Green ants, Australia
You can keep your witchetty grubs, as far as I'm concerned: too squishy, too many guts. If I'm going bush tucker, it's definitely green ants, little insects that are pulled from trees, lightly crushed between your hands, and then devoured. They're lemony, peppery, and delicious. Locals producers are even putting them on top of goats cheeses now, with lemon myrtle, for extra zing. Seriously good.
I've had some less-than-ideal experiences with horse meat in the recent past (including death threats for saying I didn't like it), but an even more recent experience with this challenging protein has brought me around. On the southern island of Kyushu in Japan, they serve horse meat in an udon noodle soup, and it's really good: not too horsey, not too chewy, and subtly spiced. Perfect as a – ahem – mane meal.
You hear, occasionally, that insects are the protein source of the future, and to that I say: no problem. In northern Thailand, deep-fried crickets are a staple, and they're delicious. They're nutty and crunchy, perfect with a dousing of salt and a chaser of icy beer. I still struggle, however, with the larger insects. Anything that requires more than one bite, or contains the noticeable ooze of guts, is a bridge too far for this guy.
Warthog, East Africa
The main issue with eating warthog meat in countries such as Zimbabwe and Tanzania is a character called Pumbaa, the singing, dancing warthog in The Lion King.
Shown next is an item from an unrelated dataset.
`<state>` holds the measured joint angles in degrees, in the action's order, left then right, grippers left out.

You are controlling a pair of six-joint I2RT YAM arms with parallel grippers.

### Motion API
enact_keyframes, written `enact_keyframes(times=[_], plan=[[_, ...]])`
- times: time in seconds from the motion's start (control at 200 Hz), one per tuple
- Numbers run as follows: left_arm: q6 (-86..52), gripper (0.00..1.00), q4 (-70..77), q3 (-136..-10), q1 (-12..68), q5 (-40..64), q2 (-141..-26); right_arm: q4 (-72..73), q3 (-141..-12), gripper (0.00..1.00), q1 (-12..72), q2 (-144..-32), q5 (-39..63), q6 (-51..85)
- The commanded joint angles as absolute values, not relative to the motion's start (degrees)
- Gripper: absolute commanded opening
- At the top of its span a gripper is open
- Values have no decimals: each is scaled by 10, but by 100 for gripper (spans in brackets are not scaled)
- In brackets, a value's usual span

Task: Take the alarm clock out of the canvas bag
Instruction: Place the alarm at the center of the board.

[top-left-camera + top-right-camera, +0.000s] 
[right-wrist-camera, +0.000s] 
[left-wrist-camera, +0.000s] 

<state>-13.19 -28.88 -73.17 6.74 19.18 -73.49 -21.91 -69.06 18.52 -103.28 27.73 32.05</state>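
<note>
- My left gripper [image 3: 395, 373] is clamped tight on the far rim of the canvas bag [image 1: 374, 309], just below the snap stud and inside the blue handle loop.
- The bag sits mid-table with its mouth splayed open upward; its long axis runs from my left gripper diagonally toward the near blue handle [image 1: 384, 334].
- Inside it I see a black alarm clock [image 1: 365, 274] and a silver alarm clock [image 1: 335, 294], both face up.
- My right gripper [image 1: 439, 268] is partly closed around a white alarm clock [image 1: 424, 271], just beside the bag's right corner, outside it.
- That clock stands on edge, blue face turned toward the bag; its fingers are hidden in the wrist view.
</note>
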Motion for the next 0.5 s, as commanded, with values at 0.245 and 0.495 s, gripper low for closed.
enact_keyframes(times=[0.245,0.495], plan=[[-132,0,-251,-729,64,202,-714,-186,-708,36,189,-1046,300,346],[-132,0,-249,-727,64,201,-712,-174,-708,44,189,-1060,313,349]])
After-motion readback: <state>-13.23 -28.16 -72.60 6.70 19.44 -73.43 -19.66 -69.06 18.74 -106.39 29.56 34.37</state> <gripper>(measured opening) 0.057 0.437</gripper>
The association can be hard to break when you're presented with a grilled haunch of the guy who sang Hakuna Matata, but if you can get past that, warthog meat is really tasty, a gamier version of pork that you'll easily develop a taste for.
Escargot aren't exactly exotic – you'll find them on the menu at most French restaurants, even in Australia. However, some people are still squeamish about eating garden slugs, even though they needn't be. Fried up with plenty of garlic and butter, escargot are textural and moreish. Snails, in fact, are eaten in many countries, particularly Vietnam, where fried "oc", or sea snails, are a very tasty staple dish.
Bun rieu, Vietnam
Everything about bun rieu sounds good; well, almost everything. It's a crab-based soup mixed with vermicelli noodles. So far, so delicious. It's then topped with roasted tomatoes, crab meat, stewed pork, lime juice, chilli, fresh herbs, shredded banana flower and bean sprouts. Also extremely good. Then, however, you drop in a large hunk of congealed pig's blood, which is a serious challenge for the unsuspecting diner. My advice: give it a try. You won't regret it.
Which "weird" foods have you tried and enjoyed? Any you would never eat again?